[Task details] Quote all lines below exactly. Images stay out.
'''
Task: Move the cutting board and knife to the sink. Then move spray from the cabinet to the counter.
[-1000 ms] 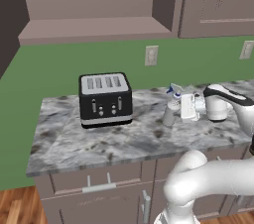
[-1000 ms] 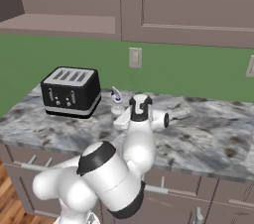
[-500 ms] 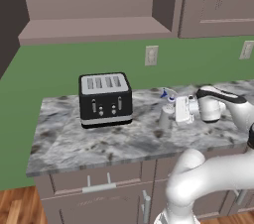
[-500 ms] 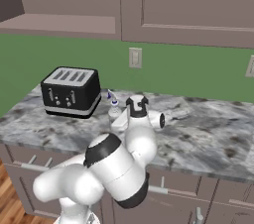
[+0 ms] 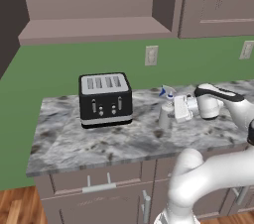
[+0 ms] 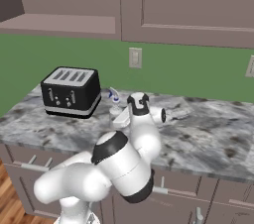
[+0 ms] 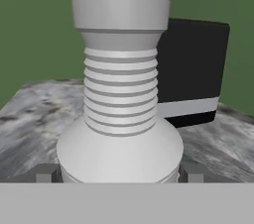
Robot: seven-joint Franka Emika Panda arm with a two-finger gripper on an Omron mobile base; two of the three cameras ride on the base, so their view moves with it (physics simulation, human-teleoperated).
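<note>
The spray bottle [image 5: 165, 111] is standing upright on the counter [image 5: 69, 141], pale grey body with the blue trigger on top pointing away from the claw. In the hand view the bottle [image 7: 120, 94] sits dead center and very close, ribbed neck and wide base, with one small finger tip [image 7: 45, 173] poking up on either side of its base. So the claw [image 5: 174, 109] is spread wide with the bottle between the two fingers, and I can't make out either finger actually pressing on it. From the left base view the claw comes in level from the side, right up against the bottle.

Going outward from the claw: past the bottle, further along the counter, is the black toaster [image 5: 105, 99], four slots on top, well apart from the bottle. In the hand view it shows up as a dark block [image 7: 191, 72] just behind the bottle and off to one side. From the right base view the bottle [image 6: 115, 100] peeks out between the toaster [image 6: 71, 91] and the robot's wrist.

Behind all that is the green wall with a power outlet [image 5: 151, 55] above and beyond the claw. Higher up is the open shelf recess of the cabinet [image 5: 96, 29], and next to it a cabinet with a door [image 5: 216, 2], above the claw's arm. Below the counter edge are the drawers with steel handles [image 5: 99, 187].
</note>
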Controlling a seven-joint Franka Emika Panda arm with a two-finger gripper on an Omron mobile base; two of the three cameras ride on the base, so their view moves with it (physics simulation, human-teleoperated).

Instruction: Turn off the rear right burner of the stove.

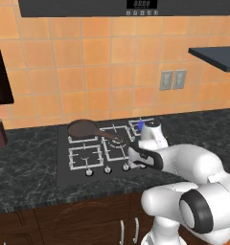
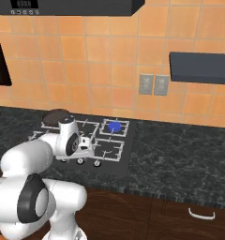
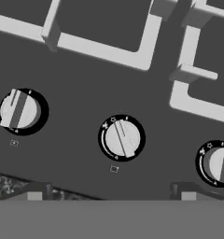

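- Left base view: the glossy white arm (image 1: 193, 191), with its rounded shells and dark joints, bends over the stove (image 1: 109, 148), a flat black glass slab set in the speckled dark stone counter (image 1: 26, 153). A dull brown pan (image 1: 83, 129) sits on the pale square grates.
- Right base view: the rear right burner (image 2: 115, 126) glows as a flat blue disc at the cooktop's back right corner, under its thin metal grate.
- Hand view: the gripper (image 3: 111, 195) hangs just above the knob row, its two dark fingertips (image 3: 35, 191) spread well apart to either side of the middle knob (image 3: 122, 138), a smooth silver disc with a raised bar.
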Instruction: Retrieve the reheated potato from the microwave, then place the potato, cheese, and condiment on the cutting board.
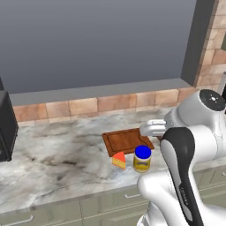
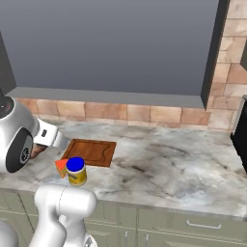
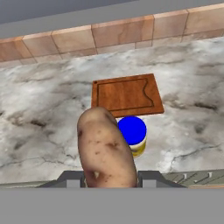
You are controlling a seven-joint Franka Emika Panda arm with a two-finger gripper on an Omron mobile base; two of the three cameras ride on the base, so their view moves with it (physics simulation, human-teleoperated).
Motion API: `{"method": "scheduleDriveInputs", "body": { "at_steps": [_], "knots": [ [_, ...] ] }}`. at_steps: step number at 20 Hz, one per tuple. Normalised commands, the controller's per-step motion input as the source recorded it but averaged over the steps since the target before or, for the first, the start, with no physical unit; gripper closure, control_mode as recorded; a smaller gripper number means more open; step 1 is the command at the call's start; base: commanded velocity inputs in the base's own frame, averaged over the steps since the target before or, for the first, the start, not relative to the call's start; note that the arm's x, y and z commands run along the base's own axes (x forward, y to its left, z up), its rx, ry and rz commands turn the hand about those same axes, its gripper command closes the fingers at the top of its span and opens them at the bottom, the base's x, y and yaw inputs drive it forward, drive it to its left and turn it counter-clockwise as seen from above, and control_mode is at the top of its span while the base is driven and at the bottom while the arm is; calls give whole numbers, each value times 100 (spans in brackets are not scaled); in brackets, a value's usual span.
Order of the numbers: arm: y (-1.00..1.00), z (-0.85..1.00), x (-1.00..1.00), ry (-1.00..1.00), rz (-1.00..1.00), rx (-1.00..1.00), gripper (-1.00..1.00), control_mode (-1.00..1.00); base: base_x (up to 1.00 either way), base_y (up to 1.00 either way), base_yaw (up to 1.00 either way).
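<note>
My gripper [image 3: 109, 177] is shut on the lumpy brown potato [image 3: 105, 148], which stands up between the fingers [image 3: 148, 178]. Beyond it on the marble counter are the blue-lidded condiment jar [image 3: 133, 134] and, further back, the dark reddish-brown cutting board [image 3: 127, 94], which is bare. From the base, the cheese wedge [image 1: 118, 160] lies on the counter at the board's [image 1: 128, 140] near edge, right beside the jar [image 1: 142, 159]. The hand [image 2: 48, 137] hovers at the board's [image 2: 91, 151] side with the potato [image 2: 36, 150] under it. The microwave is out of view.
A brick backsplash [image 1: 88, 107] and a grey wall bound the counter at the back. A black appliance's edge [image 1: 6, 128] stands at the counter's left end, another dark edge [image 2: 240, 130] at the right. Drawers [image 2: 202, 224] run below the counter front.
</note>
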Motion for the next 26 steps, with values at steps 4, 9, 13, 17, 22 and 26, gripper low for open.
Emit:
{"method": "scheduleDriveInputs", "body": {
  "at_steps": [4,9,13,17,22,26],
  "knots": [
    [0,0,0,0,0,0,100,-100,0,0,0],
    [0,0,0,0,0,0,100,-100,0,0,0],
    [0,0,0,0,0,0,100,-100,0,0,0],
    [4,-4,13,2,-2,0,100,-100,0,0,0],
    [28,-4,54,0,-5,0,100,-100,0,0,0],
    [26,-7,68,10,0,0,100,-100,0,0,0]
  ]
}}
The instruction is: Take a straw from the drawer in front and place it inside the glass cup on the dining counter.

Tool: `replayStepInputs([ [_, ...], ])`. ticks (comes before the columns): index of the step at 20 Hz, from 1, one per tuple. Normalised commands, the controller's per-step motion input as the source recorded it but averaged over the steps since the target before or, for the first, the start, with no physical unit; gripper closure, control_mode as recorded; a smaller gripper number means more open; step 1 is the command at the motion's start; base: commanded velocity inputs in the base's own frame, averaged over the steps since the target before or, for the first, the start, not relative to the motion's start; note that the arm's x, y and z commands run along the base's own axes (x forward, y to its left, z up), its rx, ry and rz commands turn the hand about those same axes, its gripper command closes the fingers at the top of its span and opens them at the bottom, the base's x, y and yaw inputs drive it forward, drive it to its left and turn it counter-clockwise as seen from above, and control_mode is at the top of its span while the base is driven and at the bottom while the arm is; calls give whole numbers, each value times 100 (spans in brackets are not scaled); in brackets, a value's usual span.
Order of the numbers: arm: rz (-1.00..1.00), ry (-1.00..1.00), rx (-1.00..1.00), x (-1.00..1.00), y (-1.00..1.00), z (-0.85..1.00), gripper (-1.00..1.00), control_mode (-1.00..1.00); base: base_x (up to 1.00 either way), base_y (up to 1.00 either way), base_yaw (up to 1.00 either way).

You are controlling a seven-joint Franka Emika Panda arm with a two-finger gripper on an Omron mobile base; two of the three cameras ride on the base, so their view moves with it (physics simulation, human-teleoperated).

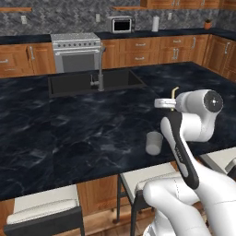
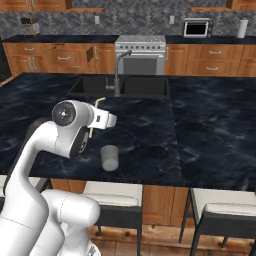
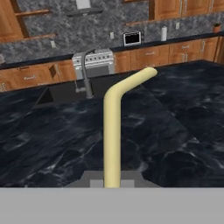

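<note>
White and dark-jointed, your arm rises from the lower right of the left base view, bends at a round elbow near the right edge, and reaches its hand back toward the frame's centre, roughly level over the dining counter. In the right base view you see the same pose mirrored: the arm climbs from the lower left and the hand points right, at mid-height.

Your gripper is clamped together on the straw. In the hand view the pale yellow stick runs up from the bottom centre, then kinks toward the upper right. In the left base view the straw's bent top pokes up just above the hand.

You find the glass cup standing upright on the black marble, below the hand and slightly left of it in the left base view, near the counter's front edge. In the right base view it sits just below and right of the hand.

The sink and faucet lie farther back on the counter, in the upper middle.
</note>
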Motion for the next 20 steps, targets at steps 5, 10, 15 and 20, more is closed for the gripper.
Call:
replayStepInputs([
  [5,-1,-5,0,-3,-2,-1,100,-100,0,0,0],
  [10,-1,-13,0,0,0,-1,100,-100,0,0,0],
  [15,0,-3,0,0,-8,-2,100,-100,0,0,0],
  [20,0,6,-3,0,0,-4,100,-100,0,0,0],
])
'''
[Answer]
Task: Move the cutting board and knife to the sink. Then move spray from the cabinet to the counter.
[-1000 ms] 
[-1000 ms] 
[-500 ms] 
[-500 ms] 
[+0 ms] 
[+0 ms] 
[+0 ms] 
Robot: seven-joint Franka Emika Panda arm with a two-finger gripper on an Omron mobile base; two of the three cameras ride on the base, so their view moves with it (physics simulation, human-teleoperated).
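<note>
The spray bottle [image 5: 165, 111] is standing upright on the counter [image 5: 69, 141], pale grey body with the blue trigger on top pointing away from the claw. In the hand view the bottle [image 7: 120, 94] sits dead center and very close, ribbed neck and wide base, with one small finger tip [image 7: 45, 173] poking up on either side of its base. So the claw [image 5: 174, 109] is spread wide with the bottle between the two fingers, and I can't make out either finger actually pressing on it. From the left base view the claw comes in level from the side, right up against the bottle.

Going outward from the claw: past the bottle, further along the counter, is the black toaster [image 5: 105, 99], four slots on top, well apart from the bottle. In the hand view it shows up as a dark block [image 7: 191, 72] just behind the bottle and off to one side. From the right base view the bottle [image 6: 115, 100] peeks out between the toaster [image 6: 71, 91] and the robot's wrist.

Behind all that is the green wall with a power outlet [image 5: 151, 55] above and beyond the claw. Higher up is the open shelf recess of the cabinet [image 5: 96, 29], and next to it a cabinet with a door [image 5: 216, 2], above the claw's arm. Below the counter edge are the drawers with steel handles [image 5: 99, 187].
</note>
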Controlling a seven-joint Franka Emika Panda arm with a two-finger gripper on an Omron mobile base; two of the three cameras ride on the base, so their view moves with it (physics simulation, human-teleoperated).

Instruction: Turn off the rear right burner of the stove.


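- Left base view: the glossy white arm (image 1: 193, 191), with its rounded shells and dark joints, bends over the stove (image 1: 109, 148), a flat black glass slab set in the speckled dark stone counter (image 1: 26, 153). A dull brown pan (image 1: 83, 129) sits on the pale square grates.
- Right base view: the rear right burner (image 2: 115, 126) glows as a flat blue disc at the cooktop's back right corner, under its thin metal grate.
- Hand view: the gripper (image 3: 111, 195) hangs just above the knob row, its two dark fingertips (image 3: 35, 191) spread well apart to either side of the middle knob (image 3: 122, 138), a smooth silver disc with a raised bar.
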Instruction: Retrieve the reheated potato from the microwave, then place the potato, cheese, and condiment on the cutting board.
You are controlling a seven-joint Franka Emika Panda arm with a two-finger gripper on an Omron mobile base; two of the three cameras ride on the base, so their view moves with it (physics simulation, human-teleoperated).
Motion API: `{"method": "scheduleDriveInputs", "body": { "at_steps": [_], "knots": [ [_, ...] ] }}`. at_steps: step number at 20 Hz, one per tuple. Normalised commands, the controller's per-step motion input as the source recorded it but averaged over the steps since the target before or, for the first, the start, with no physical unit; gripper closure, control_mode as recorded; a smaller gripper number means more open; step 1 is the command at the call's start; base: commanded velocity inputs in the base's own frame, averaged over the steps since the target before or, for the first, the start, not relative to the call's start; note that the arm's x, y and z commands run along the base's own axes (x forward, y to its left, z up), its rx, ry and rz commands turn the hand about those same axes, its gripper command closes the fingers at the top of its span and opens them at the bottom, the base's x, y and yaw inputs drive it forward, drive it to its left and turn it counter-clockwise as seen from above, and control_mode is at the top of its span while the base is driven and at the bottom while the arm is; calls give whole numbers, each value times 100 (spans in brackets are not scaled); in brackets, a value's usual span.
Order of the numbers: arm: y (-1.00..1.00), z (-0.85..1.00), x (-1.00..1.00), ry (-1.00..1.00), rz (-1.00..1.00), rx (-1.00..1.00), gripper (-1.00..1.00), control_mode (-1.00..1.00); base: base_x (up to 1.00 either way), base_y (up to 1.00 either way), base_yaw (up to 1.00 either way).
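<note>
My gripper [image 3: 109, 177] is shut on the lumpy brown potato [image 3: 105, 148], which stands up between the fingers [image 3: 148, 178]. Beyond it on the marble counter are the blue-lidded condiment jar [image 3: 133, 134] and, further back, the dark reddish-brown cutting board [image 3: 127, 94], which is bare. From the base, the cheese wedge [image 1: 118, 160] lies on the counter at the board's [image 1: 128, 140] near edge, right beside the jar [image 1: 142, 159]. The hand [image 2: 48, 137] hovers at the board's [image 2: 91, 151] side with the potato [image 2: 36, 150] under it. The microwave is out of view.
A brick backsplash [image 1: 88, 107] and a grey wall bound the counter at the back. A black appliance's edge [image 1: 6, 128] stands at the counter's left end, another dark edge [image 2: 240, 130] at the right. Drawers [image 2: 202, 224] run below the counter front.
</note>
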Motion for the next 26 steps, with values at steps 4, 9, 13, 17, 22 and 26, gripper low for open.
Emit:
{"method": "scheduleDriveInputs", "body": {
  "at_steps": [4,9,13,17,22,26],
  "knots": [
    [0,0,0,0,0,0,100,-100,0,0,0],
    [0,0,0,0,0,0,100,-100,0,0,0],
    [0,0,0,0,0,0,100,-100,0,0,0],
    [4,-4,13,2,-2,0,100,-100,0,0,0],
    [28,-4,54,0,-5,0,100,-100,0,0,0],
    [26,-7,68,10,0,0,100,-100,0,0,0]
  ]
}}
The instruction is: Take a straw from the drawer in front and place it inside the glass cup on the dining counter.

Tool: `replayStepInputs([ [_, ...], ])`. ticks (comes before the columns): index of the step at 20 Hz, from 1, one per tuple. Normalised commands, the controller's per-step motion input as the source recorded it but averaged over the steps since the target before or, for the first, the start, with no physical unit; gripper closure, control_mode as recorded; a smaller gripper number means more open; step 1 is the command at the motion's start; base: commanded velocity inputs in the base's own frame, averaged over the steps since the target before or, for the first, the start, not relative to the motion's start; note that the arm's x, y and z commands run along the base's own axes (x forward, y to its left, z up), its rx, ry and rz commands turn the hand about those same axes, its gripper command closes the fingers at the top of its span and opens them at the bottom, the base's x, y and yaw inputs drive it forward, drive it to its left and turn it counter-clockwise as seen from above, and control_mode is at the top of its span while the base is driven and at the bottom while the arm is; calls give whole numbers, each value times 100 (spans in brackets are not scaled); in brackets, a value's usual span.
Order of the numbers: arm: rz (-1.00..1.00), ry (-1.00..1.00), rx (-1.00..1.00), x (-1.00..1.00), y (-1.00..1.00), z (-0.85..1.00), gripper (-1.00..1.00), control_mode (-1.00..1.00); base: base_x (up to 1.00 either way), base_y (up to 1.00 either way), base_yaw (up to 1.00 either way).

You are controlling a seven-joint Franka Emika Panda arm with a two-finger gripper on an Omron mobile base; two of the three cameras ride on the base, so their view moves with it (physics simulation, human-teleoperated).


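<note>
White and dark-jointed, your arm rises from the lower right of the left base view, bends at a round elbow near the right edge, and reaches its hand back toward the frame's centre, roughly level over the dining counter. In the right base view you see the same pose mirrored: the arm climbs from the lower left and the hand points right, at mid-height.

Your gripper is clamped together on the straw. In the hand view the pale yellow stick runs up from the bottom centre, then kinks toward the upper right. In the left base view the straw's bent top pokes up just above the hand.

You find the glass cup standing upright on the black marble, below the hand and slightly left of it in the left base view, near the counter's front edge. In the right base view it sits just below and right of the hand.

The sink and faucet lie farther back on the counter, in the upper middle.
</note>
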Motion for the next 20 steps, targets at steps 5, 10, 15 and 20, more is closed for the gripper.
Call:
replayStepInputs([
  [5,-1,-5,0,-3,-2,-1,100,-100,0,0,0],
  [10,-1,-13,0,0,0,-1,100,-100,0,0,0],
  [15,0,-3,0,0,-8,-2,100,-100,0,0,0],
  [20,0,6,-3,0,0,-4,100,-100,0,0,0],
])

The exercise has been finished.